Mas, após aquele silêncio total da turma, os rapazes com
seus pensamentos soltos e as garotas ansiosas por prosseguirem, a professora
Leda ligou a sonata e acionou o braço daquele tocador de música com a sua
agulha precisa, a fim de ouvirmos uma canção. A tarefa seria só uma escuta
ativa.
Senti, naquele instante, como se o mundo tivesse esquecido
de girar; fiquei estático sem entender porque aquela toada, diferente do que eu
ouvia nos programas de rádio ou de TV, fazia um alvoroço dentro de mim. A voz melodiosa, com o som do violão e outros
instrumentos ao fundo, e até o ruído característico do atrito da agulha no
vinil, imputou para a minha metamorfose.
| Aflorar |
Algumas colegas enxugaram suas lágrimas; os moleques aguentavam - disfarçando - firmes, apesar dos nós nas gargantas. Nossa mestra nos observava com um olhar cativante e doce de quem havia percebido o resultado do “aflorar” em seus alunos. Mais do que conhecimento: a emotividade.
Com a continuação da lição, ficamos sabendo que um dos
compositores daquela música, no caso, da letra, era um conterrâneo nosso que
morava em Beagá: Fernando Brant. A voz, inigualável, de Milton Nascimento,
autor da melodia, mineiro de coração nascido no Rio de Janeiro em 26/10/1942.

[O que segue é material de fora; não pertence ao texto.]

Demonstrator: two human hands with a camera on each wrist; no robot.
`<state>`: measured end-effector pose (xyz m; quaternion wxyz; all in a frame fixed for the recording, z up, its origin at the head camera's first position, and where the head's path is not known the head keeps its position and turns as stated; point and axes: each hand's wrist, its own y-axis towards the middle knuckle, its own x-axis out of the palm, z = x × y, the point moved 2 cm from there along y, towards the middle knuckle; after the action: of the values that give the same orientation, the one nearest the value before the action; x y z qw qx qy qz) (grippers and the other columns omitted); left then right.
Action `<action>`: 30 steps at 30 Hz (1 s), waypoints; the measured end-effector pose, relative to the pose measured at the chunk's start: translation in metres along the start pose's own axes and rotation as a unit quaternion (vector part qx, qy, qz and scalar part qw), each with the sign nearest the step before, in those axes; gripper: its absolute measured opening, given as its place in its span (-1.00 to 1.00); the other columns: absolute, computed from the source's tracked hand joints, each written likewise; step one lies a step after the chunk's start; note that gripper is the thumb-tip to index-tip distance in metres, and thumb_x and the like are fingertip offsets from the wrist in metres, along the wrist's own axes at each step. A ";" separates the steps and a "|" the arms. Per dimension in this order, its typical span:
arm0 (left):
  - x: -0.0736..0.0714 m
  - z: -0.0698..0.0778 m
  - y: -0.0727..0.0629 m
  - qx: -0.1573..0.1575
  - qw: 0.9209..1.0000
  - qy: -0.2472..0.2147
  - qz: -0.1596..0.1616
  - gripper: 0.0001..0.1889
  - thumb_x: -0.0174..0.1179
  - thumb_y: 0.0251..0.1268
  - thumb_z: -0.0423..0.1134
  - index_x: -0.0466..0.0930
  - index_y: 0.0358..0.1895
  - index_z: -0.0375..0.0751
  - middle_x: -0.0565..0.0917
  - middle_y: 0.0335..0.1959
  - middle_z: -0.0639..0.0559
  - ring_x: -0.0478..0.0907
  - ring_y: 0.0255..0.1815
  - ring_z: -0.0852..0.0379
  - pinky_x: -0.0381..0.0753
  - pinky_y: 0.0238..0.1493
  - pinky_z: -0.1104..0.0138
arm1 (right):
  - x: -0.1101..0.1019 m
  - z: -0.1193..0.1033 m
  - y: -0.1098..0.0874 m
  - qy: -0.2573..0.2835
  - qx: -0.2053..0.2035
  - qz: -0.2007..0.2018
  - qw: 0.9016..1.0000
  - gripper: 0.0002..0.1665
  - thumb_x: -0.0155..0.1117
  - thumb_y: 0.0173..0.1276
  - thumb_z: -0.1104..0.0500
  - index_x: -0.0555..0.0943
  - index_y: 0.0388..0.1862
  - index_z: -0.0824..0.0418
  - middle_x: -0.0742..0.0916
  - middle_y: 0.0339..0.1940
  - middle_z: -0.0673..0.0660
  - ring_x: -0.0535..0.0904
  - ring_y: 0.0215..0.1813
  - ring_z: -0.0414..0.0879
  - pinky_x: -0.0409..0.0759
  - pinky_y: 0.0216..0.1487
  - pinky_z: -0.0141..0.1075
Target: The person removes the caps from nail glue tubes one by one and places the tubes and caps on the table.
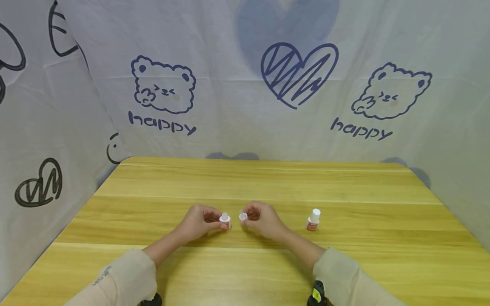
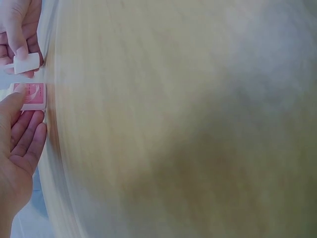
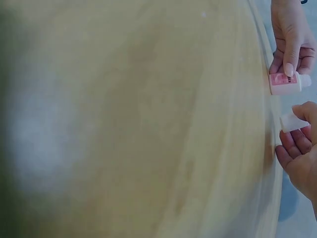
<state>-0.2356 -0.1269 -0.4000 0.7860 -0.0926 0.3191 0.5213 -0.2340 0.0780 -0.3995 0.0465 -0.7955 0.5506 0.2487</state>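
Observation:
My left hand (image 1: 199, 222) grips a small white bottle (image 1: 226, 222) between thumb and fingers. Its red-and-white label faces out, pink in the left wrist view on the bottle (image 2: 35, 94). A pale, translucent nozzle (image 1: 224, 216) shows uncovered at the top. Just to the right, my right hand (image 1: 266, 220) pinches a white cap (image 1: 243, 216), its round open end turned toward the head camera. A short gap separates cap and bottle. The right wrist view has the bottle (image 3: 286, 88) and the cap (image 3: 292, 122) side by side, each partly covered by fingers.
A second white bottle (image 1: 313, 220) with a red label and white cap stands upright to the right of my right hand. Everything is on a yellow wood-grain table (image 1: 245, 182). A white cloth (image 1: 229, 85) with drawn bears and hearts hangs behind it.

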 end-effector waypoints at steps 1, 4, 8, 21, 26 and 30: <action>0.000 0.000 0.000 0.001 1.000 0.000 0.000 -0.73 0.35 0.03 -0.31 0.65 -0.24 -0.45 0.72 -0.34 -0.21 0.68 -0.34 0.06 0.61 -0.31 0.53 | 0.000 0.001 0.000 0.000 -0.001 -0.002 1.000 -0.83 0.32 0.12 0.39 0.59 -0.27 0.42 0.71 -0.32 0.27 0.61 -0.27 -0.15 0.58 -0.21 -0.48; 0.000 0.000 0.000 0.003 1.000 0.002 0.001 -0.73 0.35 0.03 -0.30 0.65 -0.25 -0.45 0.72 -0.34 -0.21 0.68 -0.34 0.06 0.61 -0.31 0.52 | 0.000 0.003 -0.002 -0.007 -0.010 -0.003 1.000 -0.81 0.34 0.14 0.35 0.62 -0.25 0.40 0.72 -0.31 0.26 0.61 -0.27 -0.16 0.59 -0.21 -0.47; 0.000 0.000 0.000 0.003 1.000 -0.002 0.000 -0.75 0.35 0.03 -0.32 0.66 -0.25 -0.44 0.72 -0.34 -0.20 0.67 -0.34 0.07 0.61 -0.31 0.52 | 0.000 0.004 -0.003 -0.013 -0.011 0.005 1.000 -0.79 0.36 0.13 0.32 0.63 -0.25 0.40 0.72 -0.34 0.26 0.58 -0.31 -0.20 0.57 -0.27 -0.48; 0.000 0.000 -0.001 0.001 1.000 -0.008 -0.002 -0.78 0.33 0.06 -0.37 0.65 -0.24 -0.46 0.71 -0.31 -0.23 0.67 -0.33 0.07 0.62 -0.31 0.49 | -0.002 0.005 -0.007 -0.020 -0.014 0.002 1.000 -0.78 0.37 0.12 0.33 0.61 -0.26 0.42 0.71 -0.37 0.26 0.57 -0.34 -0.19 0.55 -0.32 -0.49; 0.001 -0.002 0.000 0.000 1.000 -0.012 -0.003 -0.76 0.34 0.05 -0.33 0.65 -0.23 -0.44 0.72 -0.31 -0.21 0.67 -0.32 0.07 0.62 -0.30 0.48 | -0.002 0.005 -0.008 -0.018 -0.015 -0.003 1.000 -0.78 0.37 0.12 0.33 0.61 -0.25 0.43 0.71 -0.36 0.26 0.58 -0.33 -0.18 0.56 -0.30 -0.49; 0.001 -0.004 0.000 0.000 1.000 -0.016 -0.004 -0.75 0.33 0.05 -0.33 0.65 -0.22 -0.44 0.72 -0.30 -0.22 0.67 -0.31 0.06 0.63 -0.29 0.46 | -0.002 0.006 -0.008 -0.019 -0.015 -0.004 1.000 -0.78 0.37 0.12 0.34 0.61 -0.25 0.42 0.71 -0.36 0.26 0.58 -0.33 -0.19 0.57 -0.29 -0.49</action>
<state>-0.2368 -0.1279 -0.4036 0.7931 -0.0858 0.3062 0.5194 -0.2290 0.0846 -0.4057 0.0458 -0.7937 0.5424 0.2717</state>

Travessia, era o nome da canção cujo título foi inspirado no livro Grande
Sertão: Veredas, do autor mineiro Guimarães Rosa, cuja curiosidade era ser a
última palavra daquela história. Compartilhamos o significado de cada estrofe e
o que aquela poesia poderia dizer para a gente. “Se alguém vai embora, mesmo
que a nossa vida possa ficar escura como a noite, mesmo quando é necessário chorar, precisamos
pensar que é importante não deixar de amar. E se não der certo, melhor não
sofrer.” Mais ou menos assim, percebíamos o que aquela simples composição
estaria provocando em cada um que a ouvisse com atenção. E afinal, era uma
música premiada em um Festival Internacional da Canção e já consolidada dentro
da Música Popular Brasileira – MPB. Tudo isso, fomos fixando atentos para o
momento da arguição em data futura.
Voltei para a casa, naquele dia, pensativo e introspectivo,
continuando a refletir um pouco mais sobre o que cada frase poderia estar
ecoando em meu coração: “meu caminho é de pedra, como posso sonhar?” ou “já não
sonho, hoje faço, com meu braço o meu viver!” Era muito para um garoto que
gostava de sonhar e caminhar pela grande pedra do sítio do avô, sabendo que
aquele ensinamento foi marcante para construir a minha admiração pelo querido
Bituca, a mais bela voz que já ouvi, e por toda a sua obra que busquei conhecer
adentrando pela minha juventude, com o meu “Coração de Estudante” ou entoando a
“Canção da América”, jamais me esquecendo que “amigo é coisa pra se guardar do
lado esquerdo do peito, dentro do coração”, dizendo para os meus filhos que “quem
me ensinou a nadar foi os peixinhos do mar” e “onde mora o cálix bento e a hóstia consagrada”, pois “da flor nasceu Maria, e de Maria o Salvador”...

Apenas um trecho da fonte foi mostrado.